Even though there’s no immediate threat to U.S. energy markets, some might perceive one because of a dated understanding of our situation. Remember President Bush’s claim that “America is addicted to oil?” At the time in 2006, we were importing 10 million barrels per day (mmb/d) on net and producing just 5 mmb/d. Now, the U.S. produces 11.7 mmb/d of crude oil and since 2020 has been a net exporter of oil and petroleum products. Don’t get us wrong, we’re still addicted to oil, but we happen to be our own dealer. We’re also a net exporter of coal, for what it’s worth.

And those exports are already helping our European allies. If the goal is to produce so much oil and gas we can increase our shipping to the EU, then check and check. In 2021, U.S. companies exported 2.8 billion cubic feet of liquified natural gas (LNG) to European countries per day – nearly eight times more than they did in 2018. In that same period, U.S. exports of crude oil and petroleum products to EU countries grew by more than 40 percent. And the trend is set to continue.

In that context, the foremost oil and gas industry association pushing for “unleashing” American energy as a response to developments in Ukraine makes little sense. It makes even less sense if you look at the industry trendlines.

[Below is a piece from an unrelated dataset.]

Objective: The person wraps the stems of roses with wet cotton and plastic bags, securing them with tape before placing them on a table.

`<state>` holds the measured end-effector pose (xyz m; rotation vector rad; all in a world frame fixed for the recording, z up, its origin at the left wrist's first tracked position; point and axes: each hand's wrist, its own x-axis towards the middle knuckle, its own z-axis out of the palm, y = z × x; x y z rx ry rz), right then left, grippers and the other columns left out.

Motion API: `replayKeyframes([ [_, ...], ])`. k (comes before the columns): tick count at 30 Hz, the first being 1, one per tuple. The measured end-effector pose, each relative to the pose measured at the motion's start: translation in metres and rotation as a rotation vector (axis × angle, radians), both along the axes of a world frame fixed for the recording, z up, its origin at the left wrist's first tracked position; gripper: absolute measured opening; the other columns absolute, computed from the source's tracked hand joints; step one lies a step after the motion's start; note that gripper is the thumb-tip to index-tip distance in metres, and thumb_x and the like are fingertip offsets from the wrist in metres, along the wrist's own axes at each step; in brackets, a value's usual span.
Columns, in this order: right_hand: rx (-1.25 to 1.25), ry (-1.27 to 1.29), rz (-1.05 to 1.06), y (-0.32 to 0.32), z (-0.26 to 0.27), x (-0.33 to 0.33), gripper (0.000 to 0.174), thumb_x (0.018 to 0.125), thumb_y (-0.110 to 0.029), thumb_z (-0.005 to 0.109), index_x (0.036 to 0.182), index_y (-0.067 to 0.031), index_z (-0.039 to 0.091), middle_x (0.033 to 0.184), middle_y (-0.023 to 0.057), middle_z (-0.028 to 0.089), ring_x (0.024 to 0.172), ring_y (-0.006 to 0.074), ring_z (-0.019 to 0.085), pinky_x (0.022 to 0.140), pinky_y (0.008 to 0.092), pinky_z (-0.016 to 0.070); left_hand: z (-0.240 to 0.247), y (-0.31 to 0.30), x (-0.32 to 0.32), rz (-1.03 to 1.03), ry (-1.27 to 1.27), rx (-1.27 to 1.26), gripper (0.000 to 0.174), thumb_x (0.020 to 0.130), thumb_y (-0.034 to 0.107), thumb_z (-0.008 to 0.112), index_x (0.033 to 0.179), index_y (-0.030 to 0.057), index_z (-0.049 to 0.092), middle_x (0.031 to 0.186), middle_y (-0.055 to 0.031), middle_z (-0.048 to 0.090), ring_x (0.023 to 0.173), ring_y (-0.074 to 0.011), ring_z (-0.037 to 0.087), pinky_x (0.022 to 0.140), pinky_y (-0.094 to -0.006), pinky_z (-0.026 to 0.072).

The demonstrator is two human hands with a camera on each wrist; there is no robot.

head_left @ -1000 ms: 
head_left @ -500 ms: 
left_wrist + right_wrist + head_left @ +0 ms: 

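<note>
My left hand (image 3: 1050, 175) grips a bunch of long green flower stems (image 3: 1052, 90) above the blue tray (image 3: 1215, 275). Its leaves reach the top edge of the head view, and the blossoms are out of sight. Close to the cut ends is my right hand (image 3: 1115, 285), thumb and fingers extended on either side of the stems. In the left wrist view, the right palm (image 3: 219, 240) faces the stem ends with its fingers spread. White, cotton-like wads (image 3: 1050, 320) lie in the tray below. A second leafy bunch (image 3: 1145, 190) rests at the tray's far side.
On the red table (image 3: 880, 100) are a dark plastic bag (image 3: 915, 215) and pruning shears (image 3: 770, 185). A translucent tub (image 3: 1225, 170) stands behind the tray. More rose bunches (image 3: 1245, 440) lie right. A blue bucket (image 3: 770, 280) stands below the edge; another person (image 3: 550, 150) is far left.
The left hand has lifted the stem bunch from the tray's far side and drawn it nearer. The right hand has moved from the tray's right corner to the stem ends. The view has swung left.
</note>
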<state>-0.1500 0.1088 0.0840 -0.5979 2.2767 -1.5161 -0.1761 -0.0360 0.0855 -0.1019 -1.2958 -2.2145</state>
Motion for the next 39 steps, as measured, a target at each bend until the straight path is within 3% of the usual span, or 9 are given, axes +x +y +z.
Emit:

Fact two: Business is booming for U.S. oil and gas companies. Oil production is up 20% from a year ago, natural gas production hit a record high in December, and oil prices are hitting peaks not seen since 2014. Profits are following suit. The top six oil and gas giants – Exxon, Shell, Chevron, TotalEnergies, BP, and ConocoPhillips – reported combined profits of $90 billion for 2021. And the good times are set to keep rolling, with more production coming online and prices unlikely to drop much, if at all, in the near term. The number of rigs drilling new wells has jumped by 10% since the start of the year and the International Energy Agency predicts total U.S. production in 2022 will break records.

So when industry flacks say oil and gas companies need to be “unleashed,” the appropriate response is: from what? There’s no leash, and high prices will encourage production growth more than any federal policy ever could.

What the shameless antics are really after is to blunt the momentum toward ending the current cushy treatment for oil and gas companies at taxpayers’ expense.

Fact Three: Oil and gas is sitting on millions of acres of leased land that isn’t producing oil and gas yet and are benefitting from an outdated system that’s padding industry profits and costing taxpayers billions of dollars. The Biden Administration rightly paused federal oil and gas leasing when it came into office because handing out more leases under a broken system perpetuates the problem. The pause has been lifted, but much-needed reforms – like updating the century-old royalty rate, bringing rental rates and minimum bids at auction into the 21st century, and eliminating noncompetitive leasing – have yet to be implemented.

The pressure to make change was building. Both the House and Senate versions of the Build Back Better Act proposed making those reforms and others, and the Department of the Interior recently hinted it might make changes where it can after issuing a report calling for reform in November.

Confronted with the possibility of losing a little bit of their government gravy train (don’t forget the tax breaks and lax rules that should go too), the industry is exploiting what’s happening in Ukraine to stifle reforms, and expand their giveaways.

The juvenile tactics harken back to high school: it’s like the rich kid getting called into the principal’s office for stealing lunch money then pointing to a bully beating up a classmate outside to divert attention. Except it’s the oil and gas industry whose prices, production, and profits are all way up. And it’s not lunch money, its billions of taxpayer dollars. And it’s not a schoolyard fight, it’s a tragedy for the Ukrainian people. Helping Ukraine should be a priority but it shouldn’t mean giving up on accountability for the oil and gas industry that’s long overdue. That won’t help anyone.